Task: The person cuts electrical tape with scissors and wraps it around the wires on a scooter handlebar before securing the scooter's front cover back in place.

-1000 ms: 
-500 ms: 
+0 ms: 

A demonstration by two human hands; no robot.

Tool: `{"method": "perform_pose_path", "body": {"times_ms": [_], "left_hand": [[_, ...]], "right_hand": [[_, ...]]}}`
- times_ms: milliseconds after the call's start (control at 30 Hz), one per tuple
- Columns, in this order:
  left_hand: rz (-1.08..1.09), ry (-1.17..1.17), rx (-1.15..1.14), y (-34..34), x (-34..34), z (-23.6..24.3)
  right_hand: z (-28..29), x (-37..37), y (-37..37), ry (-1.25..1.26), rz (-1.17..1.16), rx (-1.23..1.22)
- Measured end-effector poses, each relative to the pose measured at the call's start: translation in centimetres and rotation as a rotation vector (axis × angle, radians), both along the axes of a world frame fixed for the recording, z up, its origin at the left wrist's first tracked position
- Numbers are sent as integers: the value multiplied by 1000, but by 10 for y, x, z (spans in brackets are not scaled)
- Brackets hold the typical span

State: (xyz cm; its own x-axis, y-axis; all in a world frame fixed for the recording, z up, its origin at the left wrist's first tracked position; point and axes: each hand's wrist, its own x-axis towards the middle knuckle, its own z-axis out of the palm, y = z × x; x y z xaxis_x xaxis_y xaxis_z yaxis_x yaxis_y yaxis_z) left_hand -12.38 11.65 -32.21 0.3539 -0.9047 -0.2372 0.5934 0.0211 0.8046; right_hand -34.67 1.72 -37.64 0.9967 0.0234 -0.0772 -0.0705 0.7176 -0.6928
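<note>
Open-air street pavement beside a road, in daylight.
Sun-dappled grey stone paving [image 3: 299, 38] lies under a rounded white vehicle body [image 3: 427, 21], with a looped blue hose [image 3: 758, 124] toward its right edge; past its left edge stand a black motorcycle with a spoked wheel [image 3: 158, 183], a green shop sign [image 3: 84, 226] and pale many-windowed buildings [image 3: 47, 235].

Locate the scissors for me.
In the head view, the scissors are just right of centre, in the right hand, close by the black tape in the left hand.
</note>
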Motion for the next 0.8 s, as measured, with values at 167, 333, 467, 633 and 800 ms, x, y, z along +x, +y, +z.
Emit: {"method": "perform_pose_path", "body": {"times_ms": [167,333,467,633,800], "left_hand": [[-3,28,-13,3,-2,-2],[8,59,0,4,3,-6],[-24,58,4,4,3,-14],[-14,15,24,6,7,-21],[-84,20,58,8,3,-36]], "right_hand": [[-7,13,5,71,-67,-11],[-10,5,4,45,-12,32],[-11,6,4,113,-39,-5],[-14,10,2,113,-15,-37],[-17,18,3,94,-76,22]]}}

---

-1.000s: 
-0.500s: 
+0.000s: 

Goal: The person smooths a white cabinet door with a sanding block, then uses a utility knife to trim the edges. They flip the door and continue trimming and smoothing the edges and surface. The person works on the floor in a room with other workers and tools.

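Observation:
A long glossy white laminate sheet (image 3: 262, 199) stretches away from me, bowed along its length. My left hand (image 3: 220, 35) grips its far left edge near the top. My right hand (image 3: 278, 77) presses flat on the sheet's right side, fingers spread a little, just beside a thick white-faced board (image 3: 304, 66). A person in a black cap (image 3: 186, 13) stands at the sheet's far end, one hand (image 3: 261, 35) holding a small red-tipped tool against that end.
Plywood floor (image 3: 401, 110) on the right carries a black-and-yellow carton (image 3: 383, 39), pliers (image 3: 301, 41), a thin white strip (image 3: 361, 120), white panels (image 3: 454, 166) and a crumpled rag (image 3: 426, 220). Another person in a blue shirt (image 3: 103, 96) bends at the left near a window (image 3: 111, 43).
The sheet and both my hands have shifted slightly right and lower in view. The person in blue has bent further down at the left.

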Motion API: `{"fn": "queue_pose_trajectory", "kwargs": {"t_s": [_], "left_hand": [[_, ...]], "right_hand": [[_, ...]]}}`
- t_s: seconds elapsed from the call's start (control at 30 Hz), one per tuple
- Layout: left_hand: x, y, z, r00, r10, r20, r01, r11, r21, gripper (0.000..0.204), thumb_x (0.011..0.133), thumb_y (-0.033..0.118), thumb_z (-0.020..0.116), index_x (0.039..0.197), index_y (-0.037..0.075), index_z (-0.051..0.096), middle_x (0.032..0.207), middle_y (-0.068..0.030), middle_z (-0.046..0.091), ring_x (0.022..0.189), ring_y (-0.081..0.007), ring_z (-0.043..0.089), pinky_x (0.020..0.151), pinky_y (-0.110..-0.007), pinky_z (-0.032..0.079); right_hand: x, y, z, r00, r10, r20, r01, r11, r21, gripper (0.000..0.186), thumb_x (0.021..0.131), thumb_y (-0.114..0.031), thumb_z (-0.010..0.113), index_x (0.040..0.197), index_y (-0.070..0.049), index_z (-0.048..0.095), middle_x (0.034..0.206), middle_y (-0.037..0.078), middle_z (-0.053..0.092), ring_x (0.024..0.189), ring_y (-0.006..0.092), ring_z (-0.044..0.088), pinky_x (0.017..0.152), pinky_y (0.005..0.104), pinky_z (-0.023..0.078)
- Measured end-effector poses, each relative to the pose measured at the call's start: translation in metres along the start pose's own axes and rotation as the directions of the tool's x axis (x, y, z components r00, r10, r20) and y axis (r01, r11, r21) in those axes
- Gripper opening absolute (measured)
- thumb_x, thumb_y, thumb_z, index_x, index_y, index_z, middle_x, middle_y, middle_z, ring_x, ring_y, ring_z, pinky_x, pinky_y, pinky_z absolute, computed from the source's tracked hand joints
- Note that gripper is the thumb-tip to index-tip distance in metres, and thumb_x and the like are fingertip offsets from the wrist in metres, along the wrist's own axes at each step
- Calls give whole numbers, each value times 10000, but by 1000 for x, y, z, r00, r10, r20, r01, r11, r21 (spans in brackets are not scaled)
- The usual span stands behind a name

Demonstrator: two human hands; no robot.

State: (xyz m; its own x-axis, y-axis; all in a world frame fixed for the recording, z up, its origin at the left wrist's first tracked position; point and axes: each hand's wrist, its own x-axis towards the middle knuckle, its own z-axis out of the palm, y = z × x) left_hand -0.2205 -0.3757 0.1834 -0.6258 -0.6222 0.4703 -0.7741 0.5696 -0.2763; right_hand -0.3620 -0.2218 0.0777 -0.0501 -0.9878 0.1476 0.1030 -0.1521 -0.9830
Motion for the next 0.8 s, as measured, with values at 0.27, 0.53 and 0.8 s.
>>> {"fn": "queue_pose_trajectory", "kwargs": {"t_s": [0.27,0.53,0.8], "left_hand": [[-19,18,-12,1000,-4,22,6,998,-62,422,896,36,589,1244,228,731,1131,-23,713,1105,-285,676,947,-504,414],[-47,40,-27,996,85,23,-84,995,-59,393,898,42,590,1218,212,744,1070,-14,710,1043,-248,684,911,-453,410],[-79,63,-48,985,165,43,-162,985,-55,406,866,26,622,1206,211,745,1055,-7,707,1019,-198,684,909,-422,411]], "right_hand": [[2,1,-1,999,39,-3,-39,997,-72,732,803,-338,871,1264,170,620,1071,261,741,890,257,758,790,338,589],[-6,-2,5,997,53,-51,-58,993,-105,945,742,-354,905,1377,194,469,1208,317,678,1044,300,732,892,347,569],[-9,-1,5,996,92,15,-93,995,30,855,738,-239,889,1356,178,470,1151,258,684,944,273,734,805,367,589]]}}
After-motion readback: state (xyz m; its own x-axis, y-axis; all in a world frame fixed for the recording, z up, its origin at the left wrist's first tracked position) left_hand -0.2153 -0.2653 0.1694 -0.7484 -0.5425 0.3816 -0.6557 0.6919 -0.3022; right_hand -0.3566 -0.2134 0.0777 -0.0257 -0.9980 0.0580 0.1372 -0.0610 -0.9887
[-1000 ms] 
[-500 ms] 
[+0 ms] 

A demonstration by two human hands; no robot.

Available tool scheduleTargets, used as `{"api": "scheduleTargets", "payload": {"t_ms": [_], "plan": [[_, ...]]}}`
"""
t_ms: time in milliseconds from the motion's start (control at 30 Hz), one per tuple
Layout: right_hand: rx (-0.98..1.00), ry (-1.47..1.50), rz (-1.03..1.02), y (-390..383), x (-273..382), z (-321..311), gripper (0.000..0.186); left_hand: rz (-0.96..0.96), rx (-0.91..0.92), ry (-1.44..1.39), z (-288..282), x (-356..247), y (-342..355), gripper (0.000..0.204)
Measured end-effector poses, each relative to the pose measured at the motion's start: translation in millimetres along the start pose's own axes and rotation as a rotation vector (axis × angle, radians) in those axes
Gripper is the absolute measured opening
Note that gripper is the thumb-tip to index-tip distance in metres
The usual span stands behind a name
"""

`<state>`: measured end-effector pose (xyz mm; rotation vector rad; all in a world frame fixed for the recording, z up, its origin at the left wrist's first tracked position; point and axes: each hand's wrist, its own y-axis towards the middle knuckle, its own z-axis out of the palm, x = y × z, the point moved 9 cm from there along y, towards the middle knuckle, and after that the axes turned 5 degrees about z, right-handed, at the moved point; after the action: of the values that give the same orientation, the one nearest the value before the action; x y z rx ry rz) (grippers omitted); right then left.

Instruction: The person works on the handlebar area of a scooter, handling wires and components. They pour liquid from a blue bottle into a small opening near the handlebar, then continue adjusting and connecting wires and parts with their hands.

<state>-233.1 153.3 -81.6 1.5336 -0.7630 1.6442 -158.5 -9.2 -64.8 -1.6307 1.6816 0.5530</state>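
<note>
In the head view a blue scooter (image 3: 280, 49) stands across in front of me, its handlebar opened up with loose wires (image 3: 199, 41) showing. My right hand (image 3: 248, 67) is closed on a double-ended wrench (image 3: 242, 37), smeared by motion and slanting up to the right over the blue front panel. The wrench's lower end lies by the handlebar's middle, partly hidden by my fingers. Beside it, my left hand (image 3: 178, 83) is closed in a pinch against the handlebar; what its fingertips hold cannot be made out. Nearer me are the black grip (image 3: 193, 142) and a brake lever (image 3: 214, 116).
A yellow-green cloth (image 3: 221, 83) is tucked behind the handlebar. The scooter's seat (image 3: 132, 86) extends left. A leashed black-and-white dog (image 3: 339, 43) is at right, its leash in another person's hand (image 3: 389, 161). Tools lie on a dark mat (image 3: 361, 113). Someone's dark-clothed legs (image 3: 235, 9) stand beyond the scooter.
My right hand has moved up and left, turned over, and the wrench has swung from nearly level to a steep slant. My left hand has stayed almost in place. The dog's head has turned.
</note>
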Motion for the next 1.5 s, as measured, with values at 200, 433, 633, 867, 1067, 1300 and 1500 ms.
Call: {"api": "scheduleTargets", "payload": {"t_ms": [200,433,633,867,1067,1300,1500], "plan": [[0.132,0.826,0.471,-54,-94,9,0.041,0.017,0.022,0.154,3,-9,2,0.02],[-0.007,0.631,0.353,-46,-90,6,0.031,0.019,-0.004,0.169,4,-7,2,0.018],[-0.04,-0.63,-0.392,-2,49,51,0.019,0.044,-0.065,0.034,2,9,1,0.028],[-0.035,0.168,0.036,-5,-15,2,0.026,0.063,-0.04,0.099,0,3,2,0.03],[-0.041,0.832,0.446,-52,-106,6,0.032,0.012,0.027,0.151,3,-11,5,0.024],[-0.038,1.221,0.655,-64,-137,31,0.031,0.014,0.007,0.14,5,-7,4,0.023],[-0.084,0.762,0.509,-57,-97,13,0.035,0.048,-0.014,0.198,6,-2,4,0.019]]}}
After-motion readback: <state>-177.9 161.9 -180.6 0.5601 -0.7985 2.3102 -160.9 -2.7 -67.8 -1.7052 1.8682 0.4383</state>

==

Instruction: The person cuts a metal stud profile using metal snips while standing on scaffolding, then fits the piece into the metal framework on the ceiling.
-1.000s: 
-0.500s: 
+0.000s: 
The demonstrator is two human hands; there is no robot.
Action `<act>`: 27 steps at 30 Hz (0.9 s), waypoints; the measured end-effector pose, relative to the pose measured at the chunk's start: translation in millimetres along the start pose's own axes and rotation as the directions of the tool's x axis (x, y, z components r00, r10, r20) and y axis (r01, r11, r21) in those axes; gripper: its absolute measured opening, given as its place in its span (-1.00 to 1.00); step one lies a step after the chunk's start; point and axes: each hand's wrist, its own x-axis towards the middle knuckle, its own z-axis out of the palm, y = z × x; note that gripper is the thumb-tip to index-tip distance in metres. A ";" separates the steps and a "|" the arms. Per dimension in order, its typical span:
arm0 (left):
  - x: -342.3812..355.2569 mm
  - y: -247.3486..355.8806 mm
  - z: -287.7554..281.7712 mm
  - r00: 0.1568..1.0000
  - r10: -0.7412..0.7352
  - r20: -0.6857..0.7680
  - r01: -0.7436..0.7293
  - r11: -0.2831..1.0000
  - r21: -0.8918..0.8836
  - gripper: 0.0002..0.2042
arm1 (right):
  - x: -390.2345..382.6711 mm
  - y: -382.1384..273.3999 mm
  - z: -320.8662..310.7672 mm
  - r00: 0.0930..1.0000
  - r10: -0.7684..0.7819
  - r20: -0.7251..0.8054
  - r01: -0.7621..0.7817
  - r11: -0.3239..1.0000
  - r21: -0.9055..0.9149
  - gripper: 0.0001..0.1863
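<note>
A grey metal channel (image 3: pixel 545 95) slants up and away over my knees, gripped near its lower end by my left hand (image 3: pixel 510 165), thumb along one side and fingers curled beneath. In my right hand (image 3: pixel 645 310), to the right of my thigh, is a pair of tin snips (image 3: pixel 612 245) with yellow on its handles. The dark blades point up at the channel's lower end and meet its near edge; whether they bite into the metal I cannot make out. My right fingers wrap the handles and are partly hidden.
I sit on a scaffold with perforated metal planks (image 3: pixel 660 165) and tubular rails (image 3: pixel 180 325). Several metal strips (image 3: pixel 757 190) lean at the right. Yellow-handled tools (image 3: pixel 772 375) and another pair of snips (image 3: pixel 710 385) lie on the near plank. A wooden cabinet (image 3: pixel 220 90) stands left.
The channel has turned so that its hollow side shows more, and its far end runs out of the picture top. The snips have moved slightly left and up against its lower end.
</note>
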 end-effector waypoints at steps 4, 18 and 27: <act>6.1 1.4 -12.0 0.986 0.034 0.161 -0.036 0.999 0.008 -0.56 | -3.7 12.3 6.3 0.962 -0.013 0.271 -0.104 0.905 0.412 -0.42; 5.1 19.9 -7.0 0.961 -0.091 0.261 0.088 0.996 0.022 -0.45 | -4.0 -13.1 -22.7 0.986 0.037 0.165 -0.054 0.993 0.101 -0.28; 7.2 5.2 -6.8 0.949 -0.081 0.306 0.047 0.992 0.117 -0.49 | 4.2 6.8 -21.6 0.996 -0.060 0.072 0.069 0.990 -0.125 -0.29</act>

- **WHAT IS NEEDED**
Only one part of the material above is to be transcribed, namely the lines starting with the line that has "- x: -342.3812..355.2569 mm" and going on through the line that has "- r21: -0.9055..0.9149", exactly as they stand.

- **RESULT FOR THIS TASK**
  - x: -342.3812..355.2569 mm
  - y: -247.3486..355.8806 mm
  - z: -287.7554..281.7712 mm
  - r00: 0.1568..1.0000
  - r10: -0.7412..0.7352
  - r20: -0.6857..0.7680
  - r01: -0.7436..0.7293
  - r11: -0.2831..1.0000
  - r21: -0.8918..0.8836
  - gripper: 0.0002..0.2042
arm1 (right):
  - x: -390.2345..382.6711 mm
  - y: -382.1384..273.3999 mm
  - z: -320.8662..310.7672 mm
  - r00: 0.0930..1.0000
  - r10: -0.7684..0.7819
  - r20: -0.7251..0.8054
  - r01: -0.7621..0.7817
  - r11: -0.3239..1.0000
  - r21: -0.9055..0.9149

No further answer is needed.